Bennett was numb. His mind raced to put the pieces together. The Israelis had just thwarted an imminent nuclear attack from Iraq. Now they were prepared to attack Baghdad with their own nuclear weapons, weapons never before officially acknowledged. But they clearly understood the consequences. They would have very little proof to show the outside world, and very little sympathy as well. They hadn’t actually been attacked. Not yet. They hadn’t actually lost a million people in a millisecond. Not yet.

But if Iraq had more of such terrifying weapons, the Israelis were facing an imminent nuclear holocaust on the order of all of the Nazi horrors combined, if not worse. Some six million Jews had died during World War II inside the Nazi death camps and gas chambers. Now some six million Jews lived in the entire State of Israel. Every single one of them was in grave danger. Thus, the Israelis were now asking the United States of America to launch its own nuclear strike against Saddam Hussein—within the hour.

After all
, thought Bennett,
we have cause. We have standing.

It was our president who has just nearly been killed by Iraqi terrorists.

It was our planes that have just been shot down by Iraqi surface-to-air missiles.

It was our Twin Towers and Pentagon that were once viciously and suddenly attacked.

It was our White House and Capitol Building that had been targeted.

It was the U.S. that has been leading the global coalition to eradicate terror from the face of the earth.

And it is our president who could certainly make the most persuasive case to the world that Iraq was a lethal, existential threat to world peace and prosperity.

We had already told the world Iraq was part of an “axis of evil,” together with Iran and North Korea. But for a host of reasons—some political, some strategic—we’ve never actually taken decisive military action to neutralize that axis.

Would the president really order such a strike? How could he? Then again, how could he not?

 

 

The black phone rang only once.

The CIA agents in the basement security office of the Hotel National answered in English. Check your email, came the message, and the line went dead. The email was checked, read, and immediately discarded by the lead agent. The team had clearance to secure the help of Russian special forces, and to move when the moment was right.

The agent quietly passed word to his men: Be ready in fifteen minutes.

 

 

This was it.

Prime Minister David Doron sat across from his top military advisors. His Defense Minister had just spoken to the U.S. CIA Director and Defense Secretary and expected word from the president any minute. But he could not wait. He needed to be ready to strike, and do so at a moment’s notice—even before the hour was up—if necessary. Doron turned to Defense Minister Modine and General Uri Ze’ev, the IDF Chief of Staff, and nodded.

Ze’ev now picked up a phone, pressed four numbers, and then slowly read the first nine numbers of the Israeli nuclear launch code, authorizing the immediate fueling of their missiles, but not yet their firing.
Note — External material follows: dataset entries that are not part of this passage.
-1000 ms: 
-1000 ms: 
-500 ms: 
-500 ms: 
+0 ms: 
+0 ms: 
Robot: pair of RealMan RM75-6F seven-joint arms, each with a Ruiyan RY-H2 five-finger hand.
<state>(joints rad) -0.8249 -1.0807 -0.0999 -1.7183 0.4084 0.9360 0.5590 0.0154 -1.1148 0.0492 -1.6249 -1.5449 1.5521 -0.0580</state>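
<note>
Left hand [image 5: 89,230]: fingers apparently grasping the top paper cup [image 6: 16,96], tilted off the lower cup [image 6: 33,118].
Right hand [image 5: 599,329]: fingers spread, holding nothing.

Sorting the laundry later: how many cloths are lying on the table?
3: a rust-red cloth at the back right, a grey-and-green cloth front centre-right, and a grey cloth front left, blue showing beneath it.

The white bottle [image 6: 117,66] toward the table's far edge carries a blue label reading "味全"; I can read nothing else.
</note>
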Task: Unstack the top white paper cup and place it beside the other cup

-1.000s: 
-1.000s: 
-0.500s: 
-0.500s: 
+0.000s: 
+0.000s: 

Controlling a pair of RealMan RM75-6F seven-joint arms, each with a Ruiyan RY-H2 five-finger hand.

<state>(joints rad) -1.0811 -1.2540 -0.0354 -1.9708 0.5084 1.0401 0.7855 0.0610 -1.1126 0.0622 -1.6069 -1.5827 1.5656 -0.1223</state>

“Commence Operation Cosmic Justice—
now
.”

 

 

The Secretary of State finally broke the silence.

“Sir, it’s Tucker.”

“Yes, Tuck.”

“Is it possible that the Israelis are bluffing?”

“What do you mean?”

“Sir, they have nuclear weapons themselves. Is it possible they are feeding us bad information to provoke an attack that would neutralize the Iraqi threat forever?”

“Are you kidding?” the president asked, incredulous. “No, no, I don’t think so. Jack? I mean, is that possible?”

“Sir, it’s possible, but highly unlikely. We’ve just confirmed their attack on the Scud site. I’ll have satellite photos for you in the next few minutes. But we know they hit a Scud site. We know they recovered something. And our analysts think Modine is playing it straight. I had four of my best guys listening in on the call and sifting through the data. Given everything else that’s going on in the world right now, it feels real.”

“Burt? What about you?”

Defense Secretary Burt Trainor didn’t hesitate.

“Sir, I was on the call with Jack and his team and I’m afraid I have to agree. My team and I think it’s legit—and serious.”

“Marsha?”

“Well, honestly, sir, I don’t believe the Israelis would play games with us. As for what we do about it…”

“Sir, it’s Tucker again.”

“Hold on a second. Bill, what do you make of it?”